Beyond Penicillin: The b-lactam Family
We have since learned that penicillin-binding proteins comprise a large family of cytoplasmic membrane proteins that carry out transpeptidation of the peptidoglycan layer, as well as a variety of related tasks essential for cell wall maintenance and cell division. In the nearly 100 years that have passed since the discovery of penicillin, dozens of other compounds in the b-lactam antibiotic class have been discovered and developed for clinical use. These drugs remain among the safest, most effective, and most widely used antibiotics throughout the world and have been essential in combatting the growing problem of antibacterial resistance.
Indeed, most new antibiotics that have been introduced over the past decade with broad activity against gram-negative pathogens are b-lactams, often administered in combination with a b-lactamase inhibitor that prevents degradation of the b-lactam by bacterial defense enzymes. These combination drugs derive much of their unique spectrum of activity from the specific PBPs that they target, as well as their ability to resist degradation by b-lactamases.
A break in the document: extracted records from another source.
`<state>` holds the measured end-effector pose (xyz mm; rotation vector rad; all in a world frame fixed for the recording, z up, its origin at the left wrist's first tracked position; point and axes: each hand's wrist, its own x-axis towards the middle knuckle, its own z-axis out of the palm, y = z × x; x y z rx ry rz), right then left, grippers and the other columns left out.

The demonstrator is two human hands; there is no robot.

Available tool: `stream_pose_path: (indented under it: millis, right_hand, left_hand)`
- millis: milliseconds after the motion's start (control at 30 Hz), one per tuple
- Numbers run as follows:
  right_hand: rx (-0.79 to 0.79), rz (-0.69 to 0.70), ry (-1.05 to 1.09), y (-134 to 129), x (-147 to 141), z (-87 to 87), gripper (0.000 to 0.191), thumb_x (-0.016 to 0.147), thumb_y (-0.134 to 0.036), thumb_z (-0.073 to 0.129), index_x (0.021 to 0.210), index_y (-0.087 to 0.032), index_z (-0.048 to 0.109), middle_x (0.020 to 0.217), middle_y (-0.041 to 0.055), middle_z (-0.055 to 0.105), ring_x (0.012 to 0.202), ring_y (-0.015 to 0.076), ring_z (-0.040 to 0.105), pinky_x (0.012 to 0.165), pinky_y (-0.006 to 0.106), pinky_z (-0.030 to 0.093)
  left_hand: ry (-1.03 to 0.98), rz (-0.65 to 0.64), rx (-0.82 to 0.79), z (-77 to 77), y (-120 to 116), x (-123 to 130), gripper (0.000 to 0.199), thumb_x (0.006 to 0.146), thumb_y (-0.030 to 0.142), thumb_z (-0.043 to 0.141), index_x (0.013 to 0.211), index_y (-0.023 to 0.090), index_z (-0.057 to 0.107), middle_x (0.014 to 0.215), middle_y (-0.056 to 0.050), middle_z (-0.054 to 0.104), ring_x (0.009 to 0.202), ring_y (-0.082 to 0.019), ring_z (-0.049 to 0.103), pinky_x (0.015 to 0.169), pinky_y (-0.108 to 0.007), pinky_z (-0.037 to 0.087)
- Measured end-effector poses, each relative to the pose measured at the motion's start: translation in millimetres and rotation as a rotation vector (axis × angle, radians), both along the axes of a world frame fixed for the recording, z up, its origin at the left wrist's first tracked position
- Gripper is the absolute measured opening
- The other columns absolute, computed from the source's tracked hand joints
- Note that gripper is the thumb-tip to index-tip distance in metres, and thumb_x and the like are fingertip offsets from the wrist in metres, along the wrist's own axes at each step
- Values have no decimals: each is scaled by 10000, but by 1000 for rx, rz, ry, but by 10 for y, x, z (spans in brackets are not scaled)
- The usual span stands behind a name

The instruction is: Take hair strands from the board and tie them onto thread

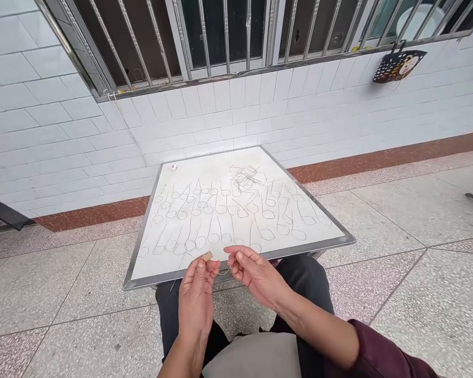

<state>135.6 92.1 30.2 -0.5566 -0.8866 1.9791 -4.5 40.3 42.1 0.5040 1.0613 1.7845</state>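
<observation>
Over the near edge of the white table (205, 157), my left hand (199, 281) pinches a small tan block (207, 256) between thumb and fingers. A thin strand (224, 272) runs between my two hands. Just to the right, my right hand (252, 270) is closed in a pinch, with the strand at its fingers. On the tabletop lie rows of thin looped wires (267, 234), each a loop with a straight tail. Behind them is a tangled pile of straight wires (246, 178).
A small white and red object (174, 167) lies at the table's far left corner. The tiled wall (220, 118) and barred window stand behind the table. A dark patterned bag (399, 66) hangs at the upper right. My knees are under the table's near edge.
</observation>
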Motion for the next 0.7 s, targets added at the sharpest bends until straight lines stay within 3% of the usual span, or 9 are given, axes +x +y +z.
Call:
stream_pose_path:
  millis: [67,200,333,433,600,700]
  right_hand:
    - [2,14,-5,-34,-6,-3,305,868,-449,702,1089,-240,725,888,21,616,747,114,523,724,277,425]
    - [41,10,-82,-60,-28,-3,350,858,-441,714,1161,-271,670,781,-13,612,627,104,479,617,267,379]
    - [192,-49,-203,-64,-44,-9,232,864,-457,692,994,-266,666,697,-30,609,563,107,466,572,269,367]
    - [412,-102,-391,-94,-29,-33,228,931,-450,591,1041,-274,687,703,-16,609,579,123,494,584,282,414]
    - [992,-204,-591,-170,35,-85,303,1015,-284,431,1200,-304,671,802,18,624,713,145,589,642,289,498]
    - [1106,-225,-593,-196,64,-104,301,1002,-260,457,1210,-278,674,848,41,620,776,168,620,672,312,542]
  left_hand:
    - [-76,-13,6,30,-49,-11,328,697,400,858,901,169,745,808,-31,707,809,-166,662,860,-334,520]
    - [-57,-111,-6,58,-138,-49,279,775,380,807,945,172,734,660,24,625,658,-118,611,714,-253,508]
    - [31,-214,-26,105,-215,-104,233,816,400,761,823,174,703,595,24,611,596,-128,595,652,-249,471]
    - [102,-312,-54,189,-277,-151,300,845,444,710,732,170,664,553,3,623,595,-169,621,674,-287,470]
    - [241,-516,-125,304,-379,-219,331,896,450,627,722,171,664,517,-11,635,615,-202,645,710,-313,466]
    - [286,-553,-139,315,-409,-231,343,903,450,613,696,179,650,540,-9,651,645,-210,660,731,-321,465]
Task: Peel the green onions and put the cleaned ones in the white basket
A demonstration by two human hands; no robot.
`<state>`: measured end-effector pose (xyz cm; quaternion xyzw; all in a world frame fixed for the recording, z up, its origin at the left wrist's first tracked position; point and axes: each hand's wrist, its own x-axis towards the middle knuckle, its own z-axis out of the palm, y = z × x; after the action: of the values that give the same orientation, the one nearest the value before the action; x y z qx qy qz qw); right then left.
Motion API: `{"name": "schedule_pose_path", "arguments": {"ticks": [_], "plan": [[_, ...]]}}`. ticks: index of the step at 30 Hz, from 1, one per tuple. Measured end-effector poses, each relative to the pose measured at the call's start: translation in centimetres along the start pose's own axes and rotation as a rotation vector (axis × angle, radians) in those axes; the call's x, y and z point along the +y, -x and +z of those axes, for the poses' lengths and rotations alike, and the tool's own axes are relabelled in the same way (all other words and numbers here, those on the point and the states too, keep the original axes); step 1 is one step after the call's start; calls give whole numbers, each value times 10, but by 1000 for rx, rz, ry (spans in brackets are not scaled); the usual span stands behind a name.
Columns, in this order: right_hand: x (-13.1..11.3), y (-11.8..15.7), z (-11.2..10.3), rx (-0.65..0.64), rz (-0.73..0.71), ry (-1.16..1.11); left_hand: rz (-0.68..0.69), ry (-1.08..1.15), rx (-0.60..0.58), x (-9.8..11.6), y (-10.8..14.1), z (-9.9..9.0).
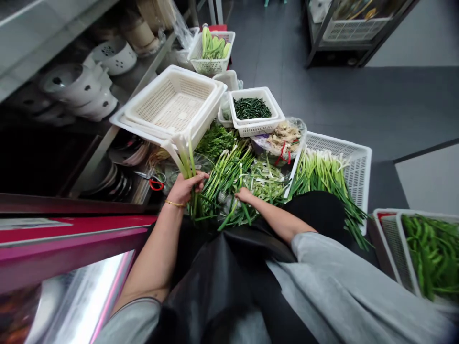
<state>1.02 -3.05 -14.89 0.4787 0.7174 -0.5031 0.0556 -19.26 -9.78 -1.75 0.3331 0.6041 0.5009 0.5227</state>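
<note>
My left hand [185, 188] is closed around a small bunch of green onions [184, 155], white ends up and green leaves hanging below. My right hand [245, 195] is closed low over the pile, with a green leaf at its fingers. Between and beyond the hands lies a heap of long green onions [229, 169], with loose peelings [267, 179] to its right. More green onions [317, 172] with white ends lie in a white basket [360, 167] at my right.
Stacked white baskets [172, 102] stand ahead left, a basket of dark green chilies [252, 108] ahead. Red-handled scissors [157, 182] lie left beside shelves of dishes. A bagged bundle of roots [285, 136] sits ahead right; green peppers [432, 251] fill a basket at far right.
</note>
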Motion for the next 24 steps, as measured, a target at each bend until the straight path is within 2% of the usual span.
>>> {"name": "schedule_pose_path", "arguments": {"ticks": [2,4,6,9,12,13,14,15,17,18,19,21,23,24], "plan": [[-9,7,-26,73,-34,-21,-53,-53,56,-7,-9,2],[-19,23,-53,111,-112,-52,-155,-90,67,-21,-24,16],[-26,44,-68,123,-280,-92,-238,-76,-46,-34,-38,41],[-32,72,-66,204,-534,-71,-233,15,-274,-45,-46,78],[-31,89,-51,301,-554,64,-154,100,-290,-43,-42,90],[-29,93,-49,275,-560,93,-132,113,-277,-40,-40,88],[-27,96,-50,191,-575,91,-111,115,-268,-36,-37,85],[-24,98,-53,57,-589,47,-90,108,-262,-33,-35,81],[-20,98,-67,-235,-554,-160,-40,73,-259,-25,-31,74],[-19,96,-77,-292,-500,-300,-13,48,-253,-22,-28,71],[-19,93,-86,-266,-434,-441,11,16,-251,-18,-26,70],[-25,83,-102,-48,-332,-665,29,-69,-267,-14,-23,69],[-37,73,-112,130,-312,-766,16,-132,-324,-12,-21,69],[-42,69,-115,136,-328,-778,4,-138,-361,-13,-21,69]]}}
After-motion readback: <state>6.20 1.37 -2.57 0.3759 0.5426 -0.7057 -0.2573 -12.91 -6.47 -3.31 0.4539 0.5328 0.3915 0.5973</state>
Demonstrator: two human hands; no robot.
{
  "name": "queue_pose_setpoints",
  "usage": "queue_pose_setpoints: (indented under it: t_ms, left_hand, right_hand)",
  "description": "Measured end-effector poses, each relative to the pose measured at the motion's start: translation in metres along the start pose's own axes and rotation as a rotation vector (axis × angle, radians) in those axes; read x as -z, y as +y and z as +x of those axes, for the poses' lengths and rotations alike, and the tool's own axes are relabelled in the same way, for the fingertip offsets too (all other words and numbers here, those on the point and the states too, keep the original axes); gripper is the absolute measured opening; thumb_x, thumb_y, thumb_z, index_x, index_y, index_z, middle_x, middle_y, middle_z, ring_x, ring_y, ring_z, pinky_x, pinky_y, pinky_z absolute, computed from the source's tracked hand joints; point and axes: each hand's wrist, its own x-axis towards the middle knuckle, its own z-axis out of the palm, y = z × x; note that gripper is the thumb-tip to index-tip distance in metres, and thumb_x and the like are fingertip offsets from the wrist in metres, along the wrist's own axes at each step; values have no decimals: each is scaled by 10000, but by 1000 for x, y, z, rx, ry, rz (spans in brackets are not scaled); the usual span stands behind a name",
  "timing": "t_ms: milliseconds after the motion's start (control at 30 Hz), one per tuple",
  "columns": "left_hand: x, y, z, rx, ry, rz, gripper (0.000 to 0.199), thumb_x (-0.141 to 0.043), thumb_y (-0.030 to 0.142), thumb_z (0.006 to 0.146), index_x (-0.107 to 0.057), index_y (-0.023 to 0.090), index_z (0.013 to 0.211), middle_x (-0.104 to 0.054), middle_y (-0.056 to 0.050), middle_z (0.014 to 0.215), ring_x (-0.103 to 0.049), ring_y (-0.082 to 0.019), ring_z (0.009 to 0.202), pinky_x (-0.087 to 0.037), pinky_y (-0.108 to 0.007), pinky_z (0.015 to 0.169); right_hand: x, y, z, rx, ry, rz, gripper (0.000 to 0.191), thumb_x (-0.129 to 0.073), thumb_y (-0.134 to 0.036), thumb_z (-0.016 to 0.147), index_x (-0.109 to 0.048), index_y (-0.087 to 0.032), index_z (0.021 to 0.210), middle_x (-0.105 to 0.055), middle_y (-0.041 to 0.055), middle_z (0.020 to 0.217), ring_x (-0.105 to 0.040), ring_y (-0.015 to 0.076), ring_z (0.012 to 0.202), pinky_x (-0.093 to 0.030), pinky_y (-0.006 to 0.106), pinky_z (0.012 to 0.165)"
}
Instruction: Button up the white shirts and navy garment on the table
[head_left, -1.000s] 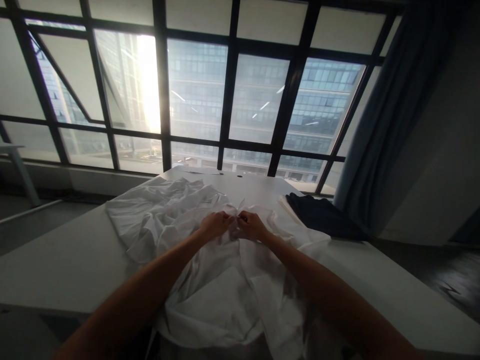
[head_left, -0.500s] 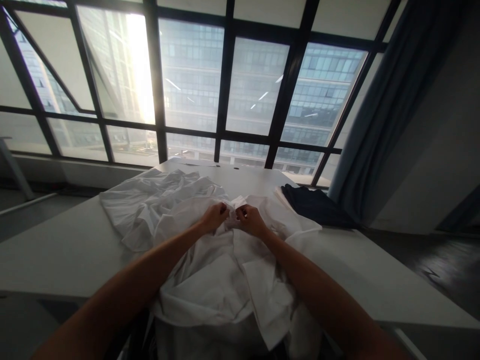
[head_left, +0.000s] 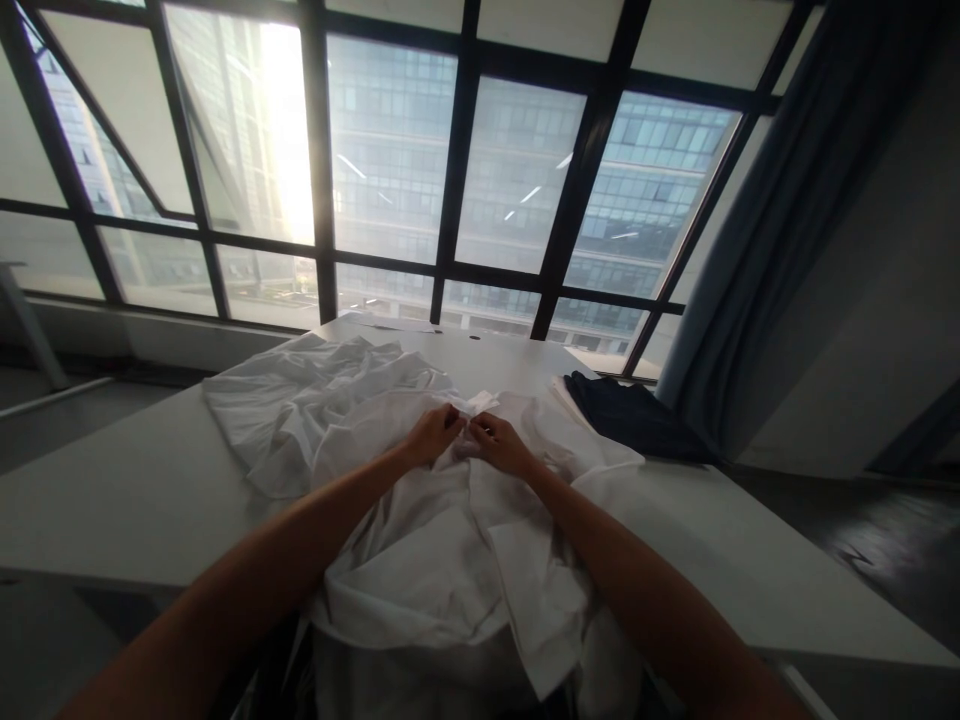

For gram-positive bacteria, antibiotic development over the past decades has largely centered on non-b-lactam drug classes, most of which are ineffective against gram-negative bacteria because they cannot penetrate the gram-negative outer membrane barrier.
When Alexander Fleming noticed that fateful zone of clearance around the colonies of Penicillium mold on his agar plates, he recognized this as the effect of a medically significant substance. He surely could not have guessed the extent to which that substance would revolutionize our understanding of bacteria as well as our ability, for many decades to come, to prevent human illness and death from these bacteria. Today, b-lactam antibiotics remain among our most effective options to treat highly drug-resistant gram-negative pathogens, but bacteria continue to develop resistance to each new generation of b-lactam and b-lactamase inhibitor. It may take another discovery as fortuitous as Fleming’s to help us to identify a truly novel approach to treating multidrug-resistant infections.